Il ministro della Difesa israeliano, Israel Katz, ha ribadito che lo Stato ebraico “continuerà a far rispettare rigorosamente” gli accordi di cessate il fuoco nella Striscia di Gaza e in Libano, aggiungendo che “chiunque infrangerà i termini o minaccerà le Forze di difesa di Israele ne pagherà l’intero prezzo”. Nella giornata di ieri è arrivato a scadenza l’accordo di cessate il fuoco tra Israele e il movimento libanese filo-iraniano Hezbollah. Una data attesa con trepidazione dagli sfollati del sud del Libano, ma anche con apprensione dato il mancato ritiro delle forze israeliane dalle postazioni occupate oltre la Linea blu, la linea di demarcazione che costituisce il confine de facto tra i due Paesi. Le Idf hanno aperto il fuoco contro i civili che tentavano di tornare alle loro case malgrado un via libera ufficiale, uccidendo 24 persone, tra cui sei donne, come ha riferito il centro operativo di emergenza del ministero della Sanità libanese, aggiungendo che sono state anche ferite 134 persone, tra cui 14 donne e 12 minori. Gli attacchi si sono ripetuti nella giornata di oggi, con almeno due morti e una decina di feriti in diversi villaggi meridionali. Nonostante questo, la tregua è stata rinnovata e le truppe israeliane avranno tempo fino al 18 febbraio per ritirarsi.

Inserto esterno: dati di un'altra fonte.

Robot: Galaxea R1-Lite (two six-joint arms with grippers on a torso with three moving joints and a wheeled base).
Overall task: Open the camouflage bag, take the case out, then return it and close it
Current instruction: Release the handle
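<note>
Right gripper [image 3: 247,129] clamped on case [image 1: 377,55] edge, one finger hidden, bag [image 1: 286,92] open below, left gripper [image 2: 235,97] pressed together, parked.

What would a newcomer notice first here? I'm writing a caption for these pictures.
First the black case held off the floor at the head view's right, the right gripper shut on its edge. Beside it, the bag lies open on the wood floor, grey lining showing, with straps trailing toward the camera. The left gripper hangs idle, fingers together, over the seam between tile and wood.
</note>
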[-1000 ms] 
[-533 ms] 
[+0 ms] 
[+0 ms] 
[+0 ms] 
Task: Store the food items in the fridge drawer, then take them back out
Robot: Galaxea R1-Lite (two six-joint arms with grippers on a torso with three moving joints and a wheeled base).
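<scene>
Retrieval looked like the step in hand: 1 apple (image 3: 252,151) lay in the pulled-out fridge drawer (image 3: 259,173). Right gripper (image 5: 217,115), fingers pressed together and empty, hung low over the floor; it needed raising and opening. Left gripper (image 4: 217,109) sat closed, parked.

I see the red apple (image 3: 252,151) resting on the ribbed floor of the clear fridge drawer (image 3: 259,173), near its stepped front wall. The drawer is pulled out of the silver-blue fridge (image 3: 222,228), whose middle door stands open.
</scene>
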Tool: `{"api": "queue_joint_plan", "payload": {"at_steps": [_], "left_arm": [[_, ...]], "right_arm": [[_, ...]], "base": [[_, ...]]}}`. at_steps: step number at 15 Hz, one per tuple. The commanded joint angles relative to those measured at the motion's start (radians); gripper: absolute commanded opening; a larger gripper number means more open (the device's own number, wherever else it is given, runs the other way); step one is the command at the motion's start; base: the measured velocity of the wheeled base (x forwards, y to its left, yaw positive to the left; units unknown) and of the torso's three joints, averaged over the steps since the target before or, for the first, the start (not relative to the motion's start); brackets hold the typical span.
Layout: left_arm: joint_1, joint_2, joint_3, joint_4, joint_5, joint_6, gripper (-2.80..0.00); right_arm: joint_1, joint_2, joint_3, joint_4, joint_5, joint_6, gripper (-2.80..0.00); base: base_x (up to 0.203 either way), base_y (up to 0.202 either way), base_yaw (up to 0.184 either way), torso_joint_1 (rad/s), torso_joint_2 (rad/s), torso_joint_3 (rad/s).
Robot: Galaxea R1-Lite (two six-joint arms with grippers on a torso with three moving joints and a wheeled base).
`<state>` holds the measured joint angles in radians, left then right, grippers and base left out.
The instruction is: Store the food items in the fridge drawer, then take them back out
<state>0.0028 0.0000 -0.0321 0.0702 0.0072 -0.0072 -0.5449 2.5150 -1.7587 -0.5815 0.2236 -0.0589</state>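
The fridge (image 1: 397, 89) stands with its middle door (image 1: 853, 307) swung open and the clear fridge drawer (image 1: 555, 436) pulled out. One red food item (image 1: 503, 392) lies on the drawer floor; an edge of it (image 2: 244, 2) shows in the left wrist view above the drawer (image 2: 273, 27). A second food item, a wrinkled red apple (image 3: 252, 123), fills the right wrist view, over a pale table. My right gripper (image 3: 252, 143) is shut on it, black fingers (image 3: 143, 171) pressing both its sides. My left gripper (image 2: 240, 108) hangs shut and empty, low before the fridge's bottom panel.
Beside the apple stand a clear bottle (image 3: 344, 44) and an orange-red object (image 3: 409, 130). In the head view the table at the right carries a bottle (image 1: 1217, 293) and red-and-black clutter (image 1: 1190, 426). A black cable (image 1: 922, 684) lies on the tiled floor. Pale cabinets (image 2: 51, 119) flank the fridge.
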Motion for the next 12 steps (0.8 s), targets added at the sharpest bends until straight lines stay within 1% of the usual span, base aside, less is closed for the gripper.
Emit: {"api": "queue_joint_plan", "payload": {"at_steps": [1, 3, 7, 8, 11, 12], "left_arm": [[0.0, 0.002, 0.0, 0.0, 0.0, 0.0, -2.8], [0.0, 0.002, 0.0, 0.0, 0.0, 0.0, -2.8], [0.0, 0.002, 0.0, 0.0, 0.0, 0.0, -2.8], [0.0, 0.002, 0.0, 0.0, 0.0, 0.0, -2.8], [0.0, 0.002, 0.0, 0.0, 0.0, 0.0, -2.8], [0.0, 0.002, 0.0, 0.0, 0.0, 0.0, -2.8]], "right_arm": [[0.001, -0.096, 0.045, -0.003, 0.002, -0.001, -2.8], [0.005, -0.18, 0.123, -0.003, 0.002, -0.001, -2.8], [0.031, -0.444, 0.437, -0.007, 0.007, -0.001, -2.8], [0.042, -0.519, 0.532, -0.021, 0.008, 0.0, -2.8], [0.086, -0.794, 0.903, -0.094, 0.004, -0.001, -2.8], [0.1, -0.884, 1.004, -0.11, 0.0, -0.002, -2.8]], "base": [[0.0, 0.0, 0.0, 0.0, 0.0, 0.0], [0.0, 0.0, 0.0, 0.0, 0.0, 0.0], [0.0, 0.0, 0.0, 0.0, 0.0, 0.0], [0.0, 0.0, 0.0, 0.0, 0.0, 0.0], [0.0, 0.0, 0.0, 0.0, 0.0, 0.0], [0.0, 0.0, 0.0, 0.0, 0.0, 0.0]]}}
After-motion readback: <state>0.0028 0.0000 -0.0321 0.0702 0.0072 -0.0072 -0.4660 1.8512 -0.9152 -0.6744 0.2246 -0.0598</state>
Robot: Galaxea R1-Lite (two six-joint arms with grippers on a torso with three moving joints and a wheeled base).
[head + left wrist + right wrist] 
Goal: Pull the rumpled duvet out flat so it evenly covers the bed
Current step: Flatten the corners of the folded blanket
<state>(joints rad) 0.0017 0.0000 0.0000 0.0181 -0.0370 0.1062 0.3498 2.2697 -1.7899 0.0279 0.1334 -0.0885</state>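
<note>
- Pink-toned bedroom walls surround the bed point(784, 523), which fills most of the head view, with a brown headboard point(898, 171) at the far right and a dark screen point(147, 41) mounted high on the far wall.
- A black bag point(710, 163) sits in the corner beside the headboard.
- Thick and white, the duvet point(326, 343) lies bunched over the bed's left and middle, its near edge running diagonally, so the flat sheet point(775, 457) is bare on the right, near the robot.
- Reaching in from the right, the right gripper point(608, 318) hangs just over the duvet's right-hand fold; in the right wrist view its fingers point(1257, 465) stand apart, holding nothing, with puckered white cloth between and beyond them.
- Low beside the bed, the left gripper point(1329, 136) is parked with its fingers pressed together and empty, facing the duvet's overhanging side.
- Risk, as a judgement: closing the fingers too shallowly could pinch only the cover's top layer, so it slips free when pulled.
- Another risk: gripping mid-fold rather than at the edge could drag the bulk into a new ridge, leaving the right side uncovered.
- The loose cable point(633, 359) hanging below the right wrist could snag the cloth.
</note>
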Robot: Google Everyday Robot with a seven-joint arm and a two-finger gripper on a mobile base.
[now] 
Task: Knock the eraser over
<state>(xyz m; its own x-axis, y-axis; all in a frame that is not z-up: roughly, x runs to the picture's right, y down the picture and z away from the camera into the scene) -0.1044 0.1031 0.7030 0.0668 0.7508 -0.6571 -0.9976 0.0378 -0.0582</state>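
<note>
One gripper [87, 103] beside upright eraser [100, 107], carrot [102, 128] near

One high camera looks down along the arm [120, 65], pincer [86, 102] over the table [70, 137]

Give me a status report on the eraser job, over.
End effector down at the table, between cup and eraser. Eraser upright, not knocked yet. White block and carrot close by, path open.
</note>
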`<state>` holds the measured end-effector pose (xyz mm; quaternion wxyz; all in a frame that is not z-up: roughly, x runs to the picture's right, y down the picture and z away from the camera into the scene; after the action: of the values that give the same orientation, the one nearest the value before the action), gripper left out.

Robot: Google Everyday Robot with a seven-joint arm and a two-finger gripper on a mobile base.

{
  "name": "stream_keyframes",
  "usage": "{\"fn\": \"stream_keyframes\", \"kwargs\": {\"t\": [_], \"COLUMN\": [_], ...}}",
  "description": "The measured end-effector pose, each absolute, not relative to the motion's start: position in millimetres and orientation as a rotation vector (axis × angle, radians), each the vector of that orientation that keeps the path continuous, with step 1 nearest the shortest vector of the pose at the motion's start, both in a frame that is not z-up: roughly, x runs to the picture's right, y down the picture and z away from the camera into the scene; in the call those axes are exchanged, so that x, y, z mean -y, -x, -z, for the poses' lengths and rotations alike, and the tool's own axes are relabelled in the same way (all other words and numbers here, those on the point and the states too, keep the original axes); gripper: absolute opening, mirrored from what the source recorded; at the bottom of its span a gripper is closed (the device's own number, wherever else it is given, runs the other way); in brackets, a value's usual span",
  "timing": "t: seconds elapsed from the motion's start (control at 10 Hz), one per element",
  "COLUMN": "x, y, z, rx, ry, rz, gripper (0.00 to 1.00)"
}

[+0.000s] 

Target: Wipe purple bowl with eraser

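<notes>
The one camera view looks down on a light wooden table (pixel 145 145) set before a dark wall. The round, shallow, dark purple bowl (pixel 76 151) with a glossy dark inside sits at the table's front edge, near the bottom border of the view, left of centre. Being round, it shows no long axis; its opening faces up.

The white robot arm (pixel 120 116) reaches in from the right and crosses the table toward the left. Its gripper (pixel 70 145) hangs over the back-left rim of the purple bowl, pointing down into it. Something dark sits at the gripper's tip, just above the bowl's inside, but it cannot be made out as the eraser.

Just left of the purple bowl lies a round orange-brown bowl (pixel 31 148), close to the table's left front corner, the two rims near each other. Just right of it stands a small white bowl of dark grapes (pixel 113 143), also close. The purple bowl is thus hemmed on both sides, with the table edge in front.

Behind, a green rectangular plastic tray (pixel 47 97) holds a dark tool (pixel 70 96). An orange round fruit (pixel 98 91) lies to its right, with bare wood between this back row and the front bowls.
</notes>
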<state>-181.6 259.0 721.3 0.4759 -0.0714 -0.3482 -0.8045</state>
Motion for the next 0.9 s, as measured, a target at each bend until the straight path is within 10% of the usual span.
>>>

L’esercito libanese, da parte sua, ha annunciato che sta dispiegando pattuglie e arrestando “persone sospette” dopo che ieri sera il partito sciita Hezbollah ha organizzato dei convogli armati a Saida e Maghdouché, nel sud del Libano, e in varie zone della capitale libanese Beirut, in particolare nei quartieri di Ain Mraissé, Sakiet el Janzir, Furn el Chebbak e Gemmayzé, per celebrare il ritorno degli sfollati ai villaggi meridionali. “In risposta agli incidenti che ieri sera hanno coinvolto individui alla guida di motociclette e con bandiere di partito, che hanno tenuto raduni in diverse parti del Libano, con spari e provocazioni che minacciavano la pace civile, le unità dell’esercito hanno condotto pattugliamenti per prevenire azioni che minano la sicurezza e la stabilità”, hanno fatto sapere in un comunicato le Forze armate libanesi, che hanno esortato la popolazione ad agire con prudenza e responsabilità per “preservare l’unità nazionale e la coesistenza”.